À cette politique assumée d’Emmanuel Macron, nous opposons notre libre choix de la parentalité, l’exigence d’une politique familiale universaliste, la démocratie sociale et une réforme de progrès du financement permettant d’aller vers une véritable prise en charge à 100 % et la reconquête de la Sécurité sociale sur la base de ses principes fondateurs de solidarité et d’universalité des droits.

Notre réponse aux relents réactionnaires et paternalistes du Président de la République est notre exigence de progrès social par le développement des services publics.

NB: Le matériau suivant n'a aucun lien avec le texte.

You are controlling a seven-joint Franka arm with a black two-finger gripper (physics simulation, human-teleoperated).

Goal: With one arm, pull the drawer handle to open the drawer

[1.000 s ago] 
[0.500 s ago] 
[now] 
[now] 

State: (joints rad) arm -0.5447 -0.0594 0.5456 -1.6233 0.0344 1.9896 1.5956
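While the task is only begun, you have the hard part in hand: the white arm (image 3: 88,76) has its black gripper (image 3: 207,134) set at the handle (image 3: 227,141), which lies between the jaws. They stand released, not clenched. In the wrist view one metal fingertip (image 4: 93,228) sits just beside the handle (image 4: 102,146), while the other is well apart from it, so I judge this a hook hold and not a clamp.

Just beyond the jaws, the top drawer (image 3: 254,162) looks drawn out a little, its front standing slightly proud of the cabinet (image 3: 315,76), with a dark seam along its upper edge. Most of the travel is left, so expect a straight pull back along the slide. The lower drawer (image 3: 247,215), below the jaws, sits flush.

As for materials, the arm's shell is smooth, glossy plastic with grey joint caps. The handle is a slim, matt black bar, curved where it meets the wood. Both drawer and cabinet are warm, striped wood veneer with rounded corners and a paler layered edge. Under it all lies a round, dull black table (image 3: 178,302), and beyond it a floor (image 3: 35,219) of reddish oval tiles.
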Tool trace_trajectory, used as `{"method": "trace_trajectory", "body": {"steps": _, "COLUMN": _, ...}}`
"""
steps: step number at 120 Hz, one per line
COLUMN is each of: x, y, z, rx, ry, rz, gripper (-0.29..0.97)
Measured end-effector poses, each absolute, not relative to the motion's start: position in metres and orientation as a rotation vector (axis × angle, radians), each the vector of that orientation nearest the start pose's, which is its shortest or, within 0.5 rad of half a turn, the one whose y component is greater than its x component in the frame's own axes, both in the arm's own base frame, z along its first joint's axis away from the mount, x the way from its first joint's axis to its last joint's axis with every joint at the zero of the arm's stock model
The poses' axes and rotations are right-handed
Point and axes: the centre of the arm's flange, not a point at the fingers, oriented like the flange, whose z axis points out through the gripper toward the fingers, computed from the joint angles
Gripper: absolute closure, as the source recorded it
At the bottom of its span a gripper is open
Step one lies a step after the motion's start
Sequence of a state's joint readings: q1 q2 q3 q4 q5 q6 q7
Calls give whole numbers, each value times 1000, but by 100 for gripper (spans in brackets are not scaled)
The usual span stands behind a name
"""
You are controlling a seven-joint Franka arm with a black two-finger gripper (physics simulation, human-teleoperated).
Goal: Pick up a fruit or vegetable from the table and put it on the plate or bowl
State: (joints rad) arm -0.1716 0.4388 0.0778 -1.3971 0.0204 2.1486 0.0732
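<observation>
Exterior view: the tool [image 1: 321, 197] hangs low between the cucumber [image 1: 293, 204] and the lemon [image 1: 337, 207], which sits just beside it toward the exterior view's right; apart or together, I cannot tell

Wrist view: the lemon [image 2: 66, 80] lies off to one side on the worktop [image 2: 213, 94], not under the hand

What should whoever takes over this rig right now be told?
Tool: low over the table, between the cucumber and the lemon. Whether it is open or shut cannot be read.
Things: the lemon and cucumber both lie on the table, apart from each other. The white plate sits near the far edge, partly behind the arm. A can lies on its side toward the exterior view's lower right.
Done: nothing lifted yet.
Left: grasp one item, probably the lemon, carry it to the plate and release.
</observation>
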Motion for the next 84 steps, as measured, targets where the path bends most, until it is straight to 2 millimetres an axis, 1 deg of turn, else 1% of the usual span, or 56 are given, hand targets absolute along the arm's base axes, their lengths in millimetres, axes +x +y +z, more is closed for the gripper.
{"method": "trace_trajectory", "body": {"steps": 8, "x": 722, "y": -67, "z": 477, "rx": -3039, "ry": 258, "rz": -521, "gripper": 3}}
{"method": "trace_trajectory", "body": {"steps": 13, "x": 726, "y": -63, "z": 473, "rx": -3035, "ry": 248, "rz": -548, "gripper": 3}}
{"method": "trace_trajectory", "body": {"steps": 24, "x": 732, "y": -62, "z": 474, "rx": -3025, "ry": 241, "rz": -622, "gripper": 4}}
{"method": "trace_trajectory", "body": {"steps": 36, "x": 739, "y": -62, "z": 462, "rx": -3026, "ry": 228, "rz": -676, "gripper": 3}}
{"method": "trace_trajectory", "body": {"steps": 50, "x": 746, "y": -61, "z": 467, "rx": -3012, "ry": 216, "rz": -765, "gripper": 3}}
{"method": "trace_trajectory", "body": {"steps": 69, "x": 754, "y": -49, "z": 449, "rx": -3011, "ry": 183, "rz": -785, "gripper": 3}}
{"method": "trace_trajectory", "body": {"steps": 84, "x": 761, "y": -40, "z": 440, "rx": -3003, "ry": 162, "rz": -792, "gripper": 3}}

Constitutifs de la nation, appropriation sociale collective au service de l’être humain et de la planète, les services publics sont un levier pour une nouvelle société d’émancipation sociale et écologique. Ils offrent à toutes et tous un égal accès à des instruments et activités essentiels. Ils garantissent à cette fin l’effectivité des droits, sans discrimination d’aucune sorte, dans le respect des principes d’égalité, de fraternité, de laïcité, de solidarités et d’unité territoriale, qui sont ceux de la République.

À l’injonction de « il faut faire naître », nous répondons « il faut faire être, il faut faire nôtre, il faut faire société ». Une société tournée vers l’avenir, une société créant l’espoir, une société refusant la guerre.

Véronique Sanchez-Voir

Fédération de l’Isère

membre de la commission nationale Santé et Protection sociale

Article pubilé dans CommunisteS, n°981, 31 janvier 2024.